Inactive β(1)-integrin acts as a junctional scaffold for angiopoietin/TIE2/FOXO1 signaling
Authors
- Tuomas Sipilä
- Srinivas Kumar Ponna
- Abhinandan Venkatesha Murthy
- Anne Pink
- Giray Enkavi
- Shraman Kumar Bohra
- Klaudia Lewna
- Keerthana Ganesh
- Qina Liu
- Mirka Korhonen
- Tommi Kajander
- Michael Potente
- Johanna Ivaska
- Ilpo Vattulainen
- Veli-Matti Leppänen
- Pipsa Saharinen
Journal
- Journal of Clinical Investigation
Citation
- J Clin Invest 136 (12): e190552
Abstract
The blood and lymphatic vascular systems are regulated by angiopoietin (ANGPT) growth factors, which signal via endothelial TIE receptor tyrosine kinases and integrins. However, mechanistic understanding of how these receptors crosstalk is limited. Here, we show how β(1)-integrin inactivation regulates endothelial ANGPT/TIE2 signaling. By integrating biophysical analyses, X-ray crystallography, size-exclusion chromatography–small-angle X-ray scattering and atomistic molecular dynamics simulations, we show that ANGPT2 binds through its asymmetrically positioned C-terminal fibrinogen-like domains to both TIE2 and α(5)β(1)-integrin, forming a trimeric complex compatible with the inactive α(5)β(1)-integrin conformation. Inactive β(1)-integrin colocalizes with ANGPT-induced TIE2 in cell-cell junctions and stabilizing β(1)-integrin in its inactive state enhances junctional TIE2 accumulation and promotes nuclear exclusion of the TIE2 transcriptional effector FOXO1 in cultured endothelial cells. Endothelial-specific β(1)-integrin deletion in adult mice reduces venous TIE2 phosphorylation, whereas endotoxemia diminishes junctional β(1)-integrin along with decreased phosphorylated TIE2. In contrast, without TIE2, ANGPT2 uniquely engages active β(1)-integrin, via its N-terminal superclustering domain.
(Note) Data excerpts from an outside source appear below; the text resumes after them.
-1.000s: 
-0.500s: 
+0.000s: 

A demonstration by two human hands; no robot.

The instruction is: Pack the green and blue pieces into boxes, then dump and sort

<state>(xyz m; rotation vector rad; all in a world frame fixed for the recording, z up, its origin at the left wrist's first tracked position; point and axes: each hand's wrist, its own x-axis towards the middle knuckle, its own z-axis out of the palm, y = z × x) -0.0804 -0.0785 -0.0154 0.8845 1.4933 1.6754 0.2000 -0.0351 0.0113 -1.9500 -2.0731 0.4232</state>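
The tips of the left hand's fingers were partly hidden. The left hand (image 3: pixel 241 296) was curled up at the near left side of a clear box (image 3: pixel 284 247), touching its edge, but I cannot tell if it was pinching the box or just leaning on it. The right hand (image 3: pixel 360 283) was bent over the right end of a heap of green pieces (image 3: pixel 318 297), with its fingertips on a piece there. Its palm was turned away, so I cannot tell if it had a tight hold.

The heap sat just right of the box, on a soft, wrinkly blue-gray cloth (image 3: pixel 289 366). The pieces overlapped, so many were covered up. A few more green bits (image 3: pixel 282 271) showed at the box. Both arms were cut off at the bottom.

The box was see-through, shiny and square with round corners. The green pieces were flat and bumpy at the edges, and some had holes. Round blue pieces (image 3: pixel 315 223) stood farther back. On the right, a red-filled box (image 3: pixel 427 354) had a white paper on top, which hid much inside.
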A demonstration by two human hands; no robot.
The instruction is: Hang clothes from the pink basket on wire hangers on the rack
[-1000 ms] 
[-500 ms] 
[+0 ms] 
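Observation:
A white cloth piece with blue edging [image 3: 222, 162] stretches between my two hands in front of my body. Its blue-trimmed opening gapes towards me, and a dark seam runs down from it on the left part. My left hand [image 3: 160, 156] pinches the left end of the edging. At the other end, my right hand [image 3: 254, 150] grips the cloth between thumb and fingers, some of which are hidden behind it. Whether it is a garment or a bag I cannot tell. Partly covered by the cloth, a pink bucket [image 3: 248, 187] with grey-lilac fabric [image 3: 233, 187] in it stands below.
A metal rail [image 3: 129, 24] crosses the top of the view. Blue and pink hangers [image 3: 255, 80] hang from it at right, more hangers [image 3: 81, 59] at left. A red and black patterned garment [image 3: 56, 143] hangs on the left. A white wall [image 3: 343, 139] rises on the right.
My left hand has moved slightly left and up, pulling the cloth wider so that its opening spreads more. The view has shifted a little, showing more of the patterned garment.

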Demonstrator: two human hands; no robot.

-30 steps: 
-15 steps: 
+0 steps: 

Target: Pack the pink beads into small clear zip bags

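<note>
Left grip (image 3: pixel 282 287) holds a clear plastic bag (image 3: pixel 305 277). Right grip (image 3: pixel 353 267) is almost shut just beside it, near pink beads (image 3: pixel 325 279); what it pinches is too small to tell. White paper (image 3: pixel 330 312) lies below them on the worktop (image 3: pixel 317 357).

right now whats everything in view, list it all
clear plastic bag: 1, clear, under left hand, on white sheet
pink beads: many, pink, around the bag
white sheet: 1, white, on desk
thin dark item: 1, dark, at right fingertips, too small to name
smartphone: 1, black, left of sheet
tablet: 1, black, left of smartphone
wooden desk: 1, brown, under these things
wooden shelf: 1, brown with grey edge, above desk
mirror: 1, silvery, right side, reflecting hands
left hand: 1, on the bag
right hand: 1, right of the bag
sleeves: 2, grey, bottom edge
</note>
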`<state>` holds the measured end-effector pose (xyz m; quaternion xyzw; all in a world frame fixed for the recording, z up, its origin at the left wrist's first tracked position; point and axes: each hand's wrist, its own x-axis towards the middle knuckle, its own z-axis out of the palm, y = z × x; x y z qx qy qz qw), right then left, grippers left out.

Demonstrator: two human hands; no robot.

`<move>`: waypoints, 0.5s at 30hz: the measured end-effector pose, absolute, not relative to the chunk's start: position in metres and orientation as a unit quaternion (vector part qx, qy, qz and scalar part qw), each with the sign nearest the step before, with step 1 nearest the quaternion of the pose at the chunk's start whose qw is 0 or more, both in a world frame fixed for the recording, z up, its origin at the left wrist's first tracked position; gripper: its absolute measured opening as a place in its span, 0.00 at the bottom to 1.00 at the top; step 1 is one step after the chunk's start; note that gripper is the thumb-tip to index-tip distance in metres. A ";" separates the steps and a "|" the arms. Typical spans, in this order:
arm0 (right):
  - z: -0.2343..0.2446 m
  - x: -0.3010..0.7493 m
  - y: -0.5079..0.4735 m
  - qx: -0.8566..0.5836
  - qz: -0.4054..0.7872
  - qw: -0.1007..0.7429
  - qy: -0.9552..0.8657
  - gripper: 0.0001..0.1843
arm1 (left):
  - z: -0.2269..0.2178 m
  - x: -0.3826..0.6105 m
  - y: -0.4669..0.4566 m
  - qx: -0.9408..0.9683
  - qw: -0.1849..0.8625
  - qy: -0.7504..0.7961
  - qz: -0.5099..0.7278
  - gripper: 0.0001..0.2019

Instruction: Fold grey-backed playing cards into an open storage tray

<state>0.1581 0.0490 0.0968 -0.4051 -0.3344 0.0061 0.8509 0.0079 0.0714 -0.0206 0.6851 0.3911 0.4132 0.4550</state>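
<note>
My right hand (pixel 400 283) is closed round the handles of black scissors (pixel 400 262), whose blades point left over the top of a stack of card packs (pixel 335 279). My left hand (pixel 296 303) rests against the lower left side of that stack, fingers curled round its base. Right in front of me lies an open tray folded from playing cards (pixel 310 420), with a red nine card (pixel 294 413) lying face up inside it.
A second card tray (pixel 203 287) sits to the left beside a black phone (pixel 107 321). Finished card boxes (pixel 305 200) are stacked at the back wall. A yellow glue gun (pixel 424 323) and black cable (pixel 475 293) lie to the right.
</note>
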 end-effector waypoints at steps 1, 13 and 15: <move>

Altogether, our results provide structural and mechanistic evidence of ANGPT signaling via α(5)β(1)-integrin and support a model in which inactive α(5)β(1)-integrin acts as a junctional scaffold for ANGPT/TIE2/FOXO1 signaling, explaining how integrin conformational switching spatially organizes growth factor signaling in the endothelium.